WHAT THE EXERCISE ASKS: Below are records; give the number of their lines that contain "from", and only that number.

SOURCE DATA:
────────────────
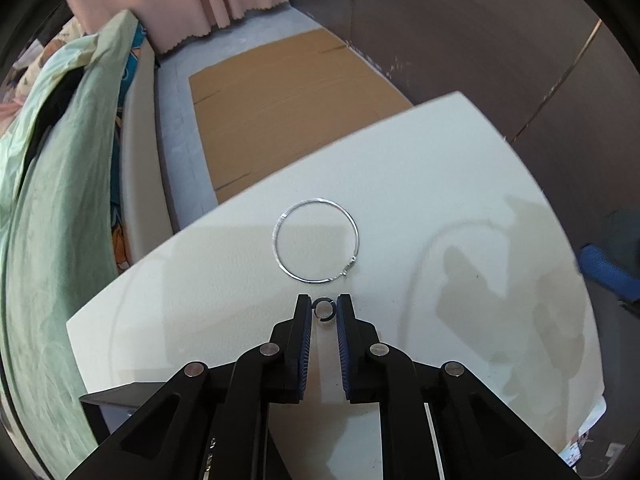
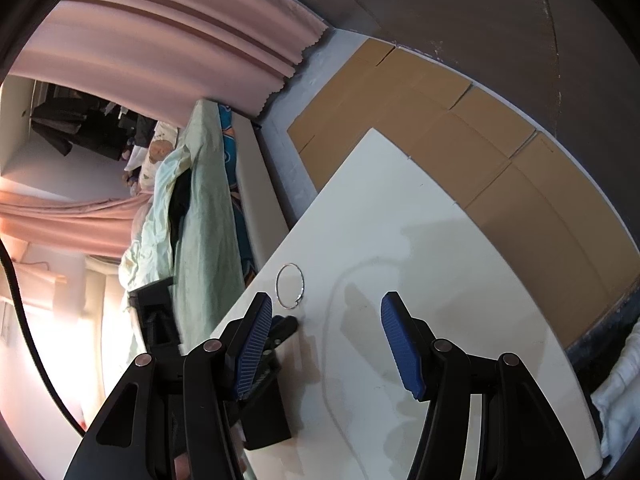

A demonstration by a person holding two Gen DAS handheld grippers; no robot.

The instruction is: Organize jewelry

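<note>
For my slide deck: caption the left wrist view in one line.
Left gripper closed on a small dark ring just short of a large silver hoop lying on the white table.

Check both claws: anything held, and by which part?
Left claw pinches a small ring by its opposite outer edges, at the fingertips. Right claw is open, holding nothing.

A thin silver hoop (image 1: 316,241) and a small dark ring (image 1: 323,309) lie on a white worktop (image 1: 460,184). Both black hand-held grippers, left (image 1: 324,312) and right (image 2: 326,312), carry blue ribbed pads (image 2: 400,344). Beyond them: brown cardboard (image 1: 280,100), pale green bedding (image 1: 60,184), and pink pleated curtains (image 2: 180,36).
</note>
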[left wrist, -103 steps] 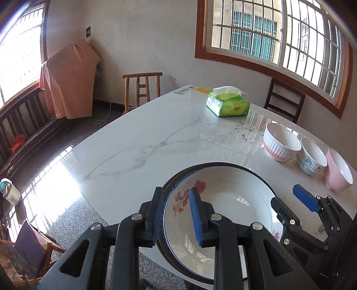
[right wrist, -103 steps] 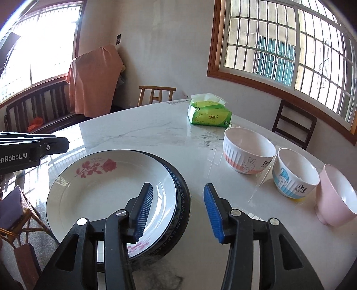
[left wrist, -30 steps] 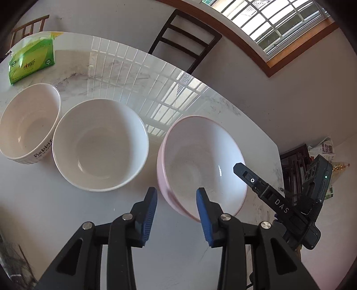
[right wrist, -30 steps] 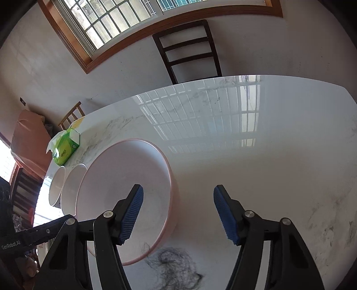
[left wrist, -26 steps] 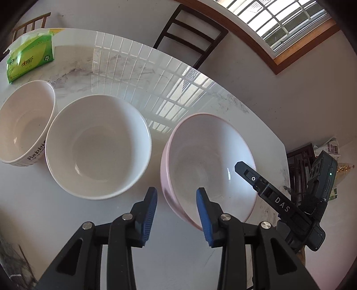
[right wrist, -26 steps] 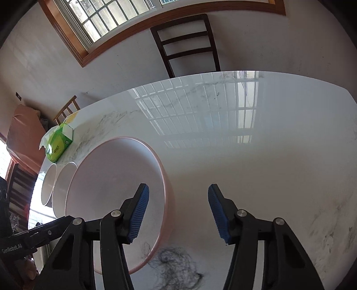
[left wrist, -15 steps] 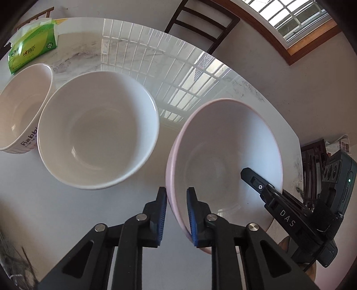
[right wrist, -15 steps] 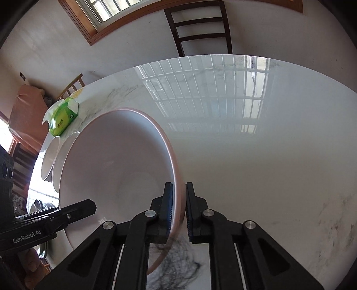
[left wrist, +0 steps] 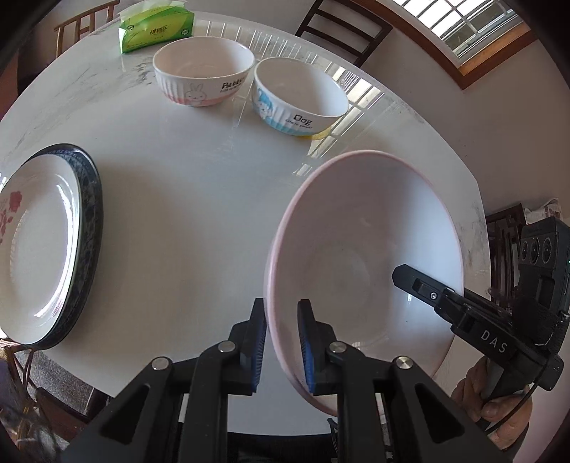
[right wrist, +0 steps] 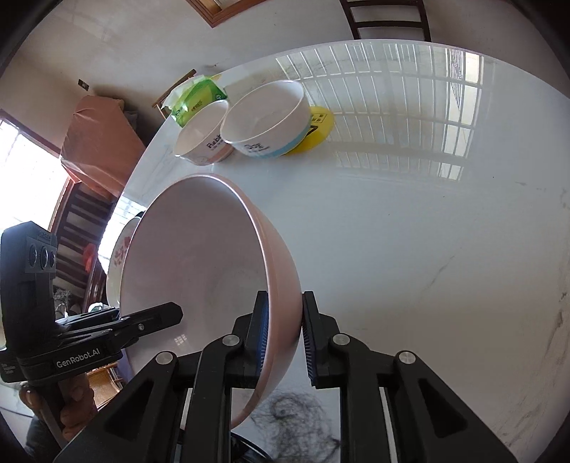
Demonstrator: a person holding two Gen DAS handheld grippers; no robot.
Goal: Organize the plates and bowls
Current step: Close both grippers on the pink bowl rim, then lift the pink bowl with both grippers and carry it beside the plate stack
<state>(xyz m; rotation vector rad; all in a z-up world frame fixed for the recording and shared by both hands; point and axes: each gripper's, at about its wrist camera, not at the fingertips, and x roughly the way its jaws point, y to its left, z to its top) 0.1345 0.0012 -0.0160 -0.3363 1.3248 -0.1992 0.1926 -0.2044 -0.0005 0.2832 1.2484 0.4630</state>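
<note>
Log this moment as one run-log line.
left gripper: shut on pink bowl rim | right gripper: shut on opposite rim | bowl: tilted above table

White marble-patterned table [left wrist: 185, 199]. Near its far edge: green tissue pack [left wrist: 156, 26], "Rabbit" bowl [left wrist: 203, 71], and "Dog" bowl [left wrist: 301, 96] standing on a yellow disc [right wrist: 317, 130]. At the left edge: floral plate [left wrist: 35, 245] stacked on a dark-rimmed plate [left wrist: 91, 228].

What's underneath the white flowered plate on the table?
A dark patterned plate sits under the flowered plate; only its rim shows, the rest is covered.
</note>
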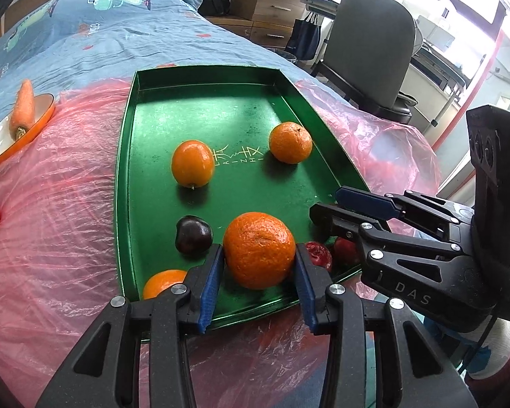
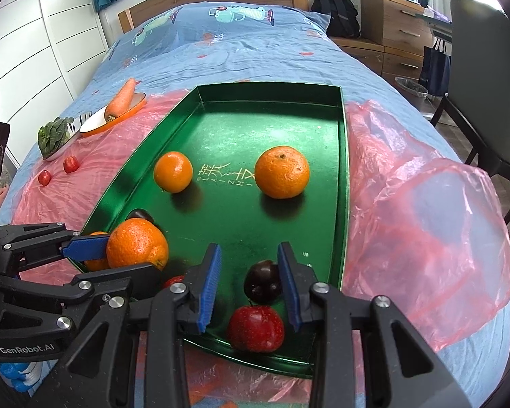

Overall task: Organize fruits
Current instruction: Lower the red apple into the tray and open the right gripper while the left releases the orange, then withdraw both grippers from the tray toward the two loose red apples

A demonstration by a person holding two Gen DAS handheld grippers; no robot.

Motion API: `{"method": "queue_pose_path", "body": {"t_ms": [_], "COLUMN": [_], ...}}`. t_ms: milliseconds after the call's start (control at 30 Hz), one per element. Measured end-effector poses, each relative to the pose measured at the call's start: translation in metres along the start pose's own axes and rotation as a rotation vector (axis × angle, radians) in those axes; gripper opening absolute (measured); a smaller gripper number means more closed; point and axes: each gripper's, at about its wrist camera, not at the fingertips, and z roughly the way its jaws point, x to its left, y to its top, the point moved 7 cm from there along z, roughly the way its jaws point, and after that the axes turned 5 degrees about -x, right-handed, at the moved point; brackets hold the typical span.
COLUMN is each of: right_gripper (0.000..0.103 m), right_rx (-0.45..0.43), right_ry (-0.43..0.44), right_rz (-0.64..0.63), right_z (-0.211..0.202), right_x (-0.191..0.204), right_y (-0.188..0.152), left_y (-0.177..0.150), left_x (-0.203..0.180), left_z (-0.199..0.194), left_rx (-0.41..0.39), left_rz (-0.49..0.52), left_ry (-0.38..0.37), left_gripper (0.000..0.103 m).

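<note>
Orange (image 1: 259,250) pinched in left gripper (image 1: 259,282) over green tray (image 1: 200,81); right gripper (image 2: 249,280) spread, dark plum (image 2: 262,281) between its fingers.

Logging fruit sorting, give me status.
Left gripper shut on orange. Right gripper open over dark plum. Tray crowded near grippers.

The left gripper (image 1: 259,265) clamps an orange (image 1: 259,250) over the green tray's (image 1: 200,78) near end; the right gripper (image 2: 249,255), jaws apart, straddles a dark plum (image 2: 262,280) beside it.
</note>
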Motion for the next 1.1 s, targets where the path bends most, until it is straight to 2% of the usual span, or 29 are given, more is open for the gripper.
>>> {"method": "queue_pose_path", "body": {"t_ms": [100, 167, 200, 267, 1100], "right_gripper": [0.058, 0.061, 0.069, 0.079, 0.081], "right_rx": [-0.006, -0.012, -0.014, -0.021, -0.042], "right_ry": [-0.006, -0.014, -0.017, -0.025, -0.041], "right_rz": [-0.001, -0.003, -0.004, -0.008, -0.048], "right_z": [-0.005, -0.01, -0.012, -0.016, -0.07], "right_x": [0.001, 0.002, 0.002, 0.004, 0.043], "right_y": [0.002, 0.004, 0.005, 0.007, 0.007], "left_y": [0.002, 0.004, 0.005, 0.008, 0.005], "left_x": [-0.002, -0.002, -0.002, -0.003, 0.011], "left_z": [-0.009, -0.016, -0.019, -0.025, -0.1], "left_rx": [-0.016, -0.032, -0.039, -0.053, -0.151], "left_rz": [0.014, 0.015, 0.015, 0.018, 0.012], "left_ry": [0.014, 0.026, 0.028, 0.031, 0.082], "left_gripper": [0.039, 0.045, 0.045, 0.045, 0.049]}}
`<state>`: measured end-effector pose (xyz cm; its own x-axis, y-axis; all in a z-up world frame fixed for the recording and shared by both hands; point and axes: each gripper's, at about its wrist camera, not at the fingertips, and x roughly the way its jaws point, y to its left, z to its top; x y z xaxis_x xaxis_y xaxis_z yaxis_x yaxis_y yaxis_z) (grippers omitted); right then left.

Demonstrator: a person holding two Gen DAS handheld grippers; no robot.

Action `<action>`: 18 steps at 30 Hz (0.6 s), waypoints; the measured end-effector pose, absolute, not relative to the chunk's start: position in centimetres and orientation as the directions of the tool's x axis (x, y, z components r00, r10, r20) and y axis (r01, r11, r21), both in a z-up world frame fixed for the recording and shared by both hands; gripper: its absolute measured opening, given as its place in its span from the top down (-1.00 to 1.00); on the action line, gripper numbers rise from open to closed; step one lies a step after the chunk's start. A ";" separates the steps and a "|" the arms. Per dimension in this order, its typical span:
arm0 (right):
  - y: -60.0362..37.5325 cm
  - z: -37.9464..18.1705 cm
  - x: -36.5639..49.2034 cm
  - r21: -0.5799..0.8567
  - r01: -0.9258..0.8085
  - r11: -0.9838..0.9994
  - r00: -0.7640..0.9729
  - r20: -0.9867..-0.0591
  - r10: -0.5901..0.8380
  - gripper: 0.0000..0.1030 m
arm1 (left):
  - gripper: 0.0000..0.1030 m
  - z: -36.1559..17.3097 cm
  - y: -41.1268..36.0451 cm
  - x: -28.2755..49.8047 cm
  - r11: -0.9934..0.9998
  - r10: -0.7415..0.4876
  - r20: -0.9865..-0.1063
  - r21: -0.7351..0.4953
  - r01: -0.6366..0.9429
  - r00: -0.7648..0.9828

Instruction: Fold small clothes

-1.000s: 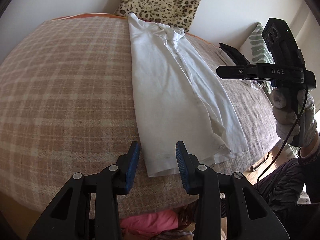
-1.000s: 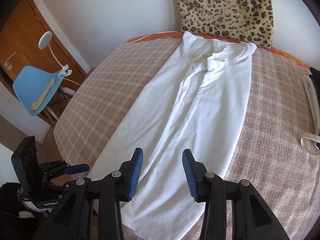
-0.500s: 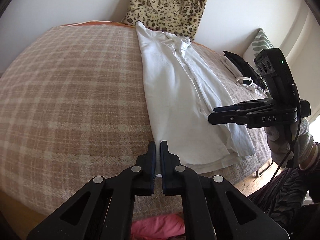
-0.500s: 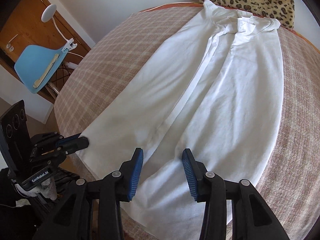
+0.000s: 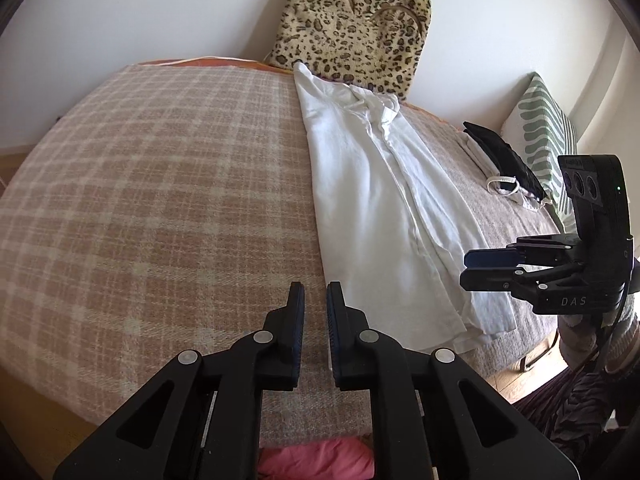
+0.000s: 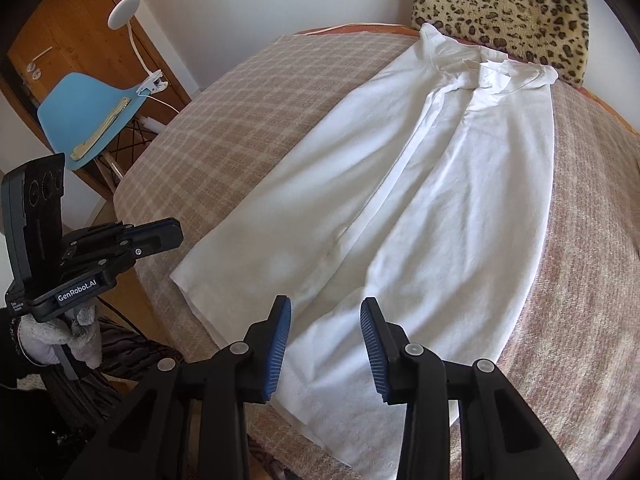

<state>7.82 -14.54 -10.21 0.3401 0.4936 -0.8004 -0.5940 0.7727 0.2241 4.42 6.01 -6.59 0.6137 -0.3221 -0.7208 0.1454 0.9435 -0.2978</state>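
Note:
A long white shirt [image 5: 372,208] lies flat on the plaid-covered bed, collar toward the leopard cushion, hem at the near edge; it also shows in the right wrist view [image 6: 440,200]. My left gripper [image 5: 315,304] hovers at the shirt's near left hem corner with its jaws nearly together and a narrow gap between them; nothing shows held. It also appears in the right wrist view [image 6: 160,236] just left of the hem corner. My right gripper [image 6: 325,332] is open above the hem's middle, holding nothing. It shows in the left wrist view [image 5: 484,270] beside the shirt's right edge.
A leopard-print cushion [image 5: 352,28] leans on the wall behind the collar. Folded black and white clothes [image 5: 500,164] and a green-patterned pillow [image 5: 544,140] lie at the bed's right. A blue chair [image 6: 88,120] and lamp stand by a wooden door. Pink cloth [image 5: 320,460] lies below the bed edge.
My left gripper closed at the hem corner half a second ago and now stands slightly apart. My right gripper moved down and closer to the hem, staying open.

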 end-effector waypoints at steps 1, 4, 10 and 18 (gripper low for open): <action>-14.4 -10.0 7.1 0.203 -0.612 0.764 0.351 -0.796 0.493 0.27 | 0.81 -6.3 6.0 4.5 0.941 -0.331 -0.715 -0.302 0.156 0.616; -13.5 -10.2 5.3 0.181 -0.673 0.717 0.340 -0.785 0.517 0.27 | 0.81 -5.6 5.8 5.1 0.930 -0.360 -0.704 -0.325 0.174 0.612; -13.4 -12.2 4.5 0.315 -0.699 0.642 0.180 -0.791 0.584 0.24 | 0.81 -4.7 5.1 5.7 0.921 -0.385 -0.692 -0.334 0.203 0.611; -19.0 -9.8 4.6 0.297 -0.570 0.767 0.381 -0.731 0.566 0.27 | 0.81 -5.5 1.9 6.4 0.895 -0.441 -0.720 -0.308 0.323 0.535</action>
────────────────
EXERCISE OUTPUT: 3